不動産業者に売却した場合は、売主は瑕疵担保責任は負わないことになっています。
業者はプロなのだから、物件の瑕疵くらい事前に見抜けるだろうというのがその根拠です。
もう1つの瑕疵担保責任を回避する方法は、売買契約書に売主は瑕疵担保責任を負わないと明記することです。
ただしこの方法をとると売れにくくなりますし、売れる場合も指値といってかなり値切られることはある程度覚悟しておくことが必要です。
買取のメリット、デメリット
買取のメリット
ただ買取にもいくつかメリットがあります。
・早く現金化できること。
・いつ売れるか不安な時期を過ごさないでいい
・近所の人に、売却中ということがバレない
・瑕疵担保責任を問われない
買取のデメリット
最大のデメリットは、売却金額が安くなってしまうこと。
また、どんな物件でも買い取ってもらえるわけではないこと。
不動産屋のほとんどは、手数料商売をしています。
そのほうが元手もかからずリスクが少ないからです。
そんな不動産屋が、自分のお金を出してまで買うということは、すぐに売れる見込みが高い物件ということです。
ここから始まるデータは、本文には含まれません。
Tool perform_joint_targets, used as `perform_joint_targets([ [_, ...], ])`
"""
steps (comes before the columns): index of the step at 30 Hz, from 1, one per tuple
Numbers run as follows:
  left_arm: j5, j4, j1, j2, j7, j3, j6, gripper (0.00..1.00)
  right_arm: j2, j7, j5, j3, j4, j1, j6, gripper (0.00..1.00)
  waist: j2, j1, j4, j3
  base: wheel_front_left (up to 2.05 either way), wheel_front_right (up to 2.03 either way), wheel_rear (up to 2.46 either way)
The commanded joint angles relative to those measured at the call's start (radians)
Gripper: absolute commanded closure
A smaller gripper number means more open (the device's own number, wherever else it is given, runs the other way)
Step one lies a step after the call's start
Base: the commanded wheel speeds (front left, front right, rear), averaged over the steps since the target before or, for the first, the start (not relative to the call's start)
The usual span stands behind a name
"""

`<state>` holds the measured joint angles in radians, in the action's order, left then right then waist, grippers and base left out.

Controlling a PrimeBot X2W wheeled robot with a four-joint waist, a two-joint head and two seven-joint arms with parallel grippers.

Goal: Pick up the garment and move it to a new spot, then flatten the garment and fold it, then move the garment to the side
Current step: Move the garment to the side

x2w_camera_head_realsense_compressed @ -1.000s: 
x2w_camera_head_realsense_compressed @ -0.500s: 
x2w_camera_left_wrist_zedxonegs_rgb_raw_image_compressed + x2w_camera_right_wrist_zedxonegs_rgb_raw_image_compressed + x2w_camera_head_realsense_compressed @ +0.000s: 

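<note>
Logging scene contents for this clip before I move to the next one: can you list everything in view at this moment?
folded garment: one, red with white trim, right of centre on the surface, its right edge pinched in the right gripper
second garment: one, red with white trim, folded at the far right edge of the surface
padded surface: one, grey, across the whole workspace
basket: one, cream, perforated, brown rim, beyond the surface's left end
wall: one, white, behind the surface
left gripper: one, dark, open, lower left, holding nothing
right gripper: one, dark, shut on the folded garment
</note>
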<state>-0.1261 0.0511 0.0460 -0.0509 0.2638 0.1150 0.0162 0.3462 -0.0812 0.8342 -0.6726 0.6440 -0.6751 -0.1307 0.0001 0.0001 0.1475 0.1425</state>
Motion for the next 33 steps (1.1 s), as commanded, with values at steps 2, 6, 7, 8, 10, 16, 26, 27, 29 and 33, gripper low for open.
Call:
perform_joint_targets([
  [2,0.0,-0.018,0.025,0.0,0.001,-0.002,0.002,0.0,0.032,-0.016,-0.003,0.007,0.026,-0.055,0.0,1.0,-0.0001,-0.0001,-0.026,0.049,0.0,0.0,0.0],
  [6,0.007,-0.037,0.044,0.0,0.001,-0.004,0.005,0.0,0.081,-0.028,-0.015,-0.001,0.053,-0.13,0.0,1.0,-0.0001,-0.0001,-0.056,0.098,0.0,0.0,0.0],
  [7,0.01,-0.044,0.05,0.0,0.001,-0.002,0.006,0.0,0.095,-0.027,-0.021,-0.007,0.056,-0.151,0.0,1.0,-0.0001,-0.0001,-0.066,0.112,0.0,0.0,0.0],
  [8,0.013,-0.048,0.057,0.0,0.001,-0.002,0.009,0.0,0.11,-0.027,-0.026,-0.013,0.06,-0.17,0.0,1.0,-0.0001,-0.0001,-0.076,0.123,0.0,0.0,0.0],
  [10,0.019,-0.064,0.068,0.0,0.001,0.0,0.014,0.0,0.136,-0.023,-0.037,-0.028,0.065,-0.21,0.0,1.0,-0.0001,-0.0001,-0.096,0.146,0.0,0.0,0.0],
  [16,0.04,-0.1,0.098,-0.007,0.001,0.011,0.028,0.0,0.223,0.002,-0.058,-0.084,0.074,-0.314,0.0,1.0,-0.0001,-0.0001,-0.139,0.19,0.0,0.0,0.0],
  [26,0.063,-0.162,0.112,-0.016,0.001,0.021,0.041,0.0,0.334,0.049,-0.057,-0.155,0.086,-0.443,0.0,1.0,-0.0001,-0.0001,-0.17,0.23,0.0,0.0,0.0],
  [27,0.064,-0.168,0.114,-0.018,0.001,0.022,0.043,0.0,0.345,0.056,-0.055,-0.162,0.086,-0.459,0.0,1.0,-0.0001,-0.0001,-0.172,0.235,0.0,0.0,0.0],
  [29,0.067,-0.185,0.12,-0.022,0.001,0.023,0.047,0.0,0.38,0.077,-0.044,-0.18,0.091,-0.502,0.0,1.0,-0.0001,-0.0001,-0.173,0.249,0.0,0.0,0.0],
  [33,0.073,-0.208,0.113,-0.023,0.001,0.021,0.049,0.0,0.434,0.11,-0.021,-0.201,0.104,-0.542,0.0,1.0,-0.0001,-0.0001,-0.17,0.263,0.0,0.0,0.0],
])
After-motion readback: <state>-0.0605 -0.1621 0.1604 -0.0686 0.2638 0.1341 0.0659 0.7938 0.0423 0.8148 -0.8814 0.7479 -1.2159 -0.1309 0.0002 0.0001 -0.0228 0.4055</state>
なので、仲介でお願いしても売り出し価格が適正なら、売却に困ることはないはずです。
買取のほうがいいケースは、
・急いで売りたい人
・建物が古いので瑕疵担保責任を負いたくない人
こうゆう事情の人は買取を選ぶ場合もあります。
仲介のメリット、デメリット
仲介は、不動産会社が直接、買い取るわけではないので、いつ売れるかの確証はありません。
また絶対売れるという保証もありません。
ただ都市部のマンションなどでしたら、流通もかなりあり、
立地が大切というのはありますが、価格次第で必ず売れる金額というのもあります。
ですので、売れないリスクを過度に心配することはないでしょう。
仲介のメリットは、
買取に比べて、2~3割高く売れること。
これが一番インパクトが大きいです。
デメリットは、
いつ売れるか分からない。
売り方によっては近所に売却中というのがバレる。
契約書によっては瑕疵担保責任を負う。
ただ、2、3番目のデメリットは、仲介業者にお願いして近所に分からない売り方にしたり、瑕疵担保責任免責の契約にするなどして回避することも可能です。
仲介vs買取のまとめ
各項目ごとに、〇×評価していくと、
仲介 | 買取 | |
---|---|---|
売却額 | 〇 | × |
売却期間 | △ | 〇 |
近所にバレる | △ | 〇 |
瑕疵担保責なし | △ | 〇 |
このような感じになります。
売却額が大きいというのは、やはり最大の要因となりますので、
よほど急いでいなければ仲介による売却がいいでしょう。
仲介を選ぶだけで、例えば4000万円前後のマンションでしたら、絶対ではありませんが、買取に比べて1000万円前後も高く売れるのですから。